Exercise objective »
The answer must be the full listing, written out exactly.

Data »
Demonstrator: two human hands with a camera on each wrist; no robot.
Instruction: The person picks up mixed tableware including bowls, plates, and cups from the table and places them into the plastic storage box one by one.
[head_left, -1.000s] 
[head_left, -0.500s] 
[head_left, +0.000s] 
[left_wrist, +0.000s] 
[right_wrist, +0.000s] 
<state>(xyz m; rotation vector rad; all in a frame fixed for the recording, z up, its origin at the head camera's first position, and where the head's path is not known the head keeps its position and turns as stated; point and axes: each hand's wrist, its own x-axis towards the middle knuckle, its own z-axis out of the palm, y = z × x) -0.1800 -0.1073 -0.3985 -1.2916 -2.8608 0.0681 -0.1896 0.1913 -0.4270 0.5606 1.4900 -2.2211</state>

Your response »
Demonstrator: two human hands with a camera on each wrist; no robot.
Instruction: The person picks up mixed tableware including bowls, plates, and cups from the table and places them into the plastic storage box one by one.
[head_left, -1.000s] 
[head_left, -0.500s] 
[head_left, +0.000s] 
[left_wrist, +0.000s] 
[right_wrist, +0.000s] 
<state>(xyz m; rotation vector rad; all in a frame fixed for the recording, z up, its origin at the head camera's first position, and where the head's path is not known the head keeps its position and turns as stated; point and axes: each hand's wrist, its own x-axis towards the middle knuckle, its own z-axis out of the palm, y = z × x) -0.1800 -0.1073 -0.3985 -1.2916 -2.8608 0.0681 -0.1896 0.1913 -0.4270 0.5606 1.4900 -2.2211</state>

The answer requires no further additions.